Commonwealth ex rel. Byars v. Travelers Insurance Machine

181 Ky. 596 | Ky. Ct. App. | 1918

Opinion of the Court by

William Rogers Clay, Commissioner

Affirming.

This is a proceeding by the Commonwealth against the Travelers Insurance Machine Company to assess omitted property under section 4260, Kentucky Statutes. While other items of property were described in the statement filed in the Jefferson county court, the only item in dispute is described in that statement as follows:

Chose in action against United States Fidelity & Guaranty Company 82,745 pending in the Jefferson circuit court, common pleas branch, fourth division, wherein judgment was rendered in favor of this defendant on the — day of November, 1913, for $100,000, value $75,000.”

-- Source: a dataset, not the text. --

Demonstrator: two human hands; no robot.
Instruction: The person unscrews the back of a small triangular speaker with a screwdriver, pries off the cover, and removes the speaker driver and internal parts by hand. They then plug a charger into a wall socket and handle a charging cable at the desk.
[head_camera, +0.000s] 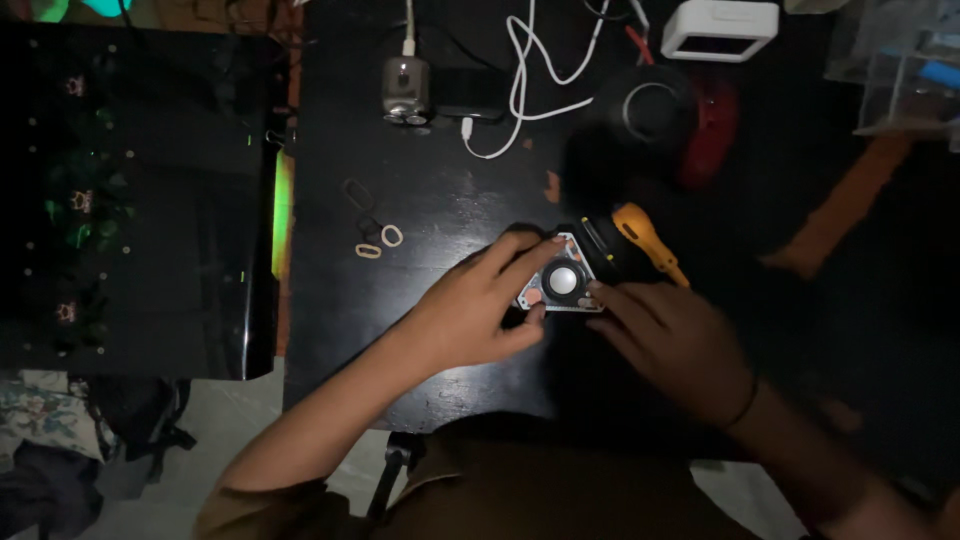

This alleged property was held not taxable. On appeal to the circuit court, an amended and supplemental statement was filed describing the property as follows:

“A chose in action against the Noyes Manufacturing Company, principal, and the United States Fidelity & Guaranty Company, surety, reduced to judgment in 1914 and affirmed by the Court of Appeals on December 17, 1915, for damages in the sum of $91,585.20 for violation by the said Noyes Manufacturing Company as principal of a contract, which contract was executed in Louisville, Jefferson county, Kentucky, on August 3, 1911, and on which said contract the defendant paid the sum of $85,335.20, the original judgment in the sum of $91,585.20 having been awarded against the defendant, the Noyes Manufacturing Company, principal, and the United States Fidelity & Guaranty Company, surety, by *597the Jefferson circuit court, common pleas branch, fourth division, and appealed by the defendants therein to the Court of Appeals, where said judgment was affirmed and said chose in action and judgment so affirmed was on September 1, 1913, of the fair cash value estimated at the price it would bring at a fair voluntary sale of $90,000.00.” J

That court also held the alleged property not taxable and the Commonwealth appeals.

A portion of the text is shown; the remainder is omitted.